April 4 Saturday – From Sam’s notebook:
“General Grant is still alive to-day, & the nation holds its breath & awaits the blow” [MTNJ 3:127].
The Hartford Courant ran Sam’s Mar. 28 letter to Nichols, prefaced by these remarks about the Concord Library and the Boston Advertiser:
The Boston Advertiser attacks Mark Twain as venomously and persistently as if his recent suit against a Boston publishing-house had been brought against itself; and it ventures into declaration which it would have hard work to prove. For example, it says that there is “something very suggestive in the eagerness and unanimity with which library committees and newspapers throughout the country have followed the precedent established by the Concord library in condemning Mark Twain’s last book,” but it omits to mention the libraries or to list the newspapers.
Indeed, some of the leading newspapers of the country have taken the liberty to laugh at the Concord folks for their conduct, and the libraries that have rejected the volume are, we venture to say, few and far between. They must all be of the class that the Concord library belongs to; for one of the trustees of that library, when interviewed on the matter, said that no fiction was permitted on the Concord shelves. Of course, “Huckleberry Finn” isn’t a true story. It is fiction, and so it’s barred by this Concord limitation.

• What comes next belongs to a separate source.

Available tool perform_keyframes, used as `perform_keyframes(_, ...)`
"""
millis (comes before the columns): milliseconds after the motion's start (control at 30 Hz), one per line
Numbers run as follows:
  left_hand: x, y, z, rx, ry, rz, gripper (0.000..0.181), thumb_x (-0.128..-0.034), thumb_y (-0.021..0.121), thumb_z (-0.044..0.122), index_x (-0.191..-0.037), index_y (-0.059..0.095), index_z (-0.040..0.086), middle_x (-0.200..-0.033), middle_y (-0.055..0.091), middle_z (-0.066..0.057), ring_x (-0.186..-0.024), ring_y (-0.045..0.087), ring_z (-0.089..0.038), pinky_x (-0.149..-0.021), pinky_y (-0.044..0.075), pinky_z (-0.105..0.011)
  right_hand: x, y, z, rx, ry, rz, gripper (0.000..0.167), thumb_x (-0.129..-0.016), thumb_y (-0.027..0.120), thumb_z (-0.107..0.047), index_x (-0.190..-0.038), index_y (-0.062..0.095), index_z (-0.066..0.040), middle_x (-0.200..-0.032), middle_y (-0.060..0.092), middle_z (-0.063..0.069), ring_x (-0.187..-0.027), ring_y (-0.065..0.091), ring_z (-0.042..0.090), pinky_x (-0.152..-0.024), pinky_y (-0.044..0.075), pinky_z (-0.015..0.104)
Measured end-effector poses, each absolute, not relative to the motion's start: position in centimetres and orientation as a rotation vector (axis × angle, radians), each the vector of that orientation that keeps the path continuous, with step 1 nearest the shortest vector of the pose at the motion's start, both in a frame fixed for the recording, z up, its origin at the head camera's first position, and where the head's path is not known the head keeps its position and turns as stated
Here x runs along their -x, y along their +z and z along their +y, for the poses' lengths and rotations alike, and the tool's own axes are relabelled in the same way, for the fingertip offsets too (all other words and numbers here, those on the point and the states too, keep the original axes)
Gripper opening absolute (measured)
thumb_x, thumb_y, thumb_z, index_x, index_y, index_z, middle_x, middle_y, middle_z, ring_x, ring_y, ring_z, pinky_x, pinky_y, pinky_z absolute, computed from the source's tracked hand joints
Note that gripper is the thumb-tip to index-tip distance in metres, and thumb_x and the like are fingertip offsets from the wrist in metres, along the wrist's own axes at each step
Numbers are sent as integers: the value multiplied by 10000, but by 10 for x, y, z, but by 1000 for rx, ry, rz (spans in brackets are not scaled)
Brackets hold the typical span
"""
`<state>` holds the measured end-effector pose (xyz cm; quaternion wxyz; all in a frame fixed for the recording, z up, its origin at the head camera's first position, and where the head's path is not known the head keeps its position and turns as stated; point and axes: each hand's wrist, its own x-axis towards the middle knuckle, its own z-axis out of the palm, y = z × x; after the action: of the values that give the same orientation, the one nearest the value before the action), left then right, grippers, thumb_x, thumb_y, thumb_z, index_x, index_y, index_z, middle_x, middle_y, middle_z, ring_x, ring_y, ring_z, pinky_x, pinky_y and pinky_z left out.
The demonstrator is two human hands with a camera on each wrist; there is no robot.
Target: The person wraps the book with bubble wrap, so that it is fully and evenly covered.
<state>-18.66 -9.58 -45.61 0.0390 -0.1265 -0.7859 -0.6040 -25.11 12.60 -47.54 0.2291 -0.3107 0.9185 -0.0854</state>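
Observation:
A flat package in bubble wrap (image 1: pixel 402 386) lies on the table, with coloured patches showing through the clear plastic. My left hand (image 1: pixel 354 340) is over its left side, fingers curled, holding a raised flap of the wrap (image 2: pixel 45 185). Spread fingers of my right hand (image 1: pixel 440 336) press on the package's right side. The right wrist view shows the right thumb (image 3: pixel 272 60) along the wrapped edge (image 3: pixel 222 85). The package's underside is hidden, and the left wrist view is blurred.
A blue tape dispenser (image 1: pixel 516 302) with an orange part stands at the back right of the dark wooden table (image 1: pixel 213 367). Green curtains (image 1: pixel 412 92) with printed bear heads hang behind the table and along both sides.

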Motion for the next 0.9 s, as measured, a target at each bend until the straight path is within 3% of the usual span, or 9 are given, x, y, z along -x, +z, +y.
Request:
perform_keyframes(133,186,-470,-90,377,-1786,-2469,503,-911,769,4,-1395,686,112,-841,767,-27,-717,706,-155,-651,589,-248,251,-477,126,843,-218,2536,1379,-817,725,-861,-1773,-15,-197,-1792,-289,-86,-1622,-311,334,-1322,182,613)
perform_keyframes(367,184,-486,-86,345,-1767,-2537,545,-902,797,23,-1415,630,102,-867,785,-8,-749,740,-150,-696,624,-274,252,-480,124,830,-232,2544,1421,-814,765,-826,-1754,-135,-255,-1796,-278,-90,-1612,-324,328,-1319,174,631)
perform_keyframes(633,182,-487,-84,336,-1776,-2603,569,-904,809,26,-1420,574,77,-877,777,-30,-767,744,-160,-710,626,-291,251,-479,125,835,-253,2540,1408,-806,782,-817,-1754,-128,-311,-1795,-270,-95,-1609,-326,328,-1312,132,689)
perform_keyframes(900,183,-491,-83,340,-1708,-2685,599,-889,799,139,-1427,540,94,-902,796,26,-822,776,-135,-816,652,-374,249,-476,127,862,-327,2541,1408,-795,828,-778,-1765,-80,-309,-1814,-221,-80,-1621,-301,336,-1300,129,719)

The discovery that they had bought a biography in good faith and had got something that was not true may be the cause of the discontent, although the life of Huck Finn is not the only biography that partakes of the nature of fiction, and the Concord library would be further depleted if all biographies that are not true were cast out from it [Railton].
In Hartford, Sam wrote to Charles Webster—he had a trick up his sleeve as well, for the Boston Advertiser and the Springfield (Mass.) Republican. He wrote a “prefatory insertion” for all future editions of the book, answering gossip as to whether Huck Finn was real or imagined:
Huckleberry Finn is not an imaginary person. He still lives; or rather they still live; for Huckleberry Finn is two persons in one — namely, the author’s two uncles, the present editors of the Boston Advertiser and the Springfield Republican. In character, language, clothing, education, instinct, and origin, he is the painstakingly and truthfully drawn photograph and counterpart of these two gentlemen as they were in the time of their boyhood, forty years ago. The work has been most carefully and conscientiously done, and is exactly true to the originals, in even the minutest particulars, with but one exception, and that is a trifling one: this boy’s language has been toned down and softened, here and there, in deference to the taste of a more modern and fastidious day [MTP]. (See Apr. 5 entry for the result of Livy’s censorship.)
Sam also wrote a second letter to Webster, which he added a PS to on Apr. 6. The letter is all about financial details for the Paige typesetter, which Sam always misspelled as “Page.” [MTP].
From Sam’s notebook:
“A telegram from Gerhardt tonight says Col. Grant has personally given him the desired permission. I am very glad indeed; for the mask must be made when the General dies, & it is so much better that Gerhardt who is honest & whom the family know, should do it than some tricky stranger” [MTNJ 3: 127n5].
Karl Gerhardt wrote and telegraphed. “Telegram rec’d will do as you say.” Telegram: I shall make mask permission given personally by Col Grant” [MTP]. Note: Sam wrote on the env., “Gerhardt has received Col. Fred. Grant’s personal permission to make death-mask of Gen. Grant”
Wellington Evarts Parkhurst (1835-1924), editor of the Clinton (Mass.) Weekly Courant, wrote:
Dr Sir / Presuming on a brief acquaintance with you, formed on the occasion of your visit to our town some fifteen years ago, I made you a copy of my paper, by wh. you will see that our Library directors have decided to help your sale of “Huckleberry Finn” by refusing it a place in our library. I can assure you, that the anxiety to see and read “Huckleberry” is on the increase here; the adults are daily inquiring where “Finn” can be had, and even the children are crying for “Huckleberries”; the only way by wh. we can preserve some of our young lads in the facts of moral rectitude is a promise to give them a copy of Mark Twain’s rejected “H.F.”—Both as an incentive and as an opiate the promise of a copy of this work is a marked success… [MTP].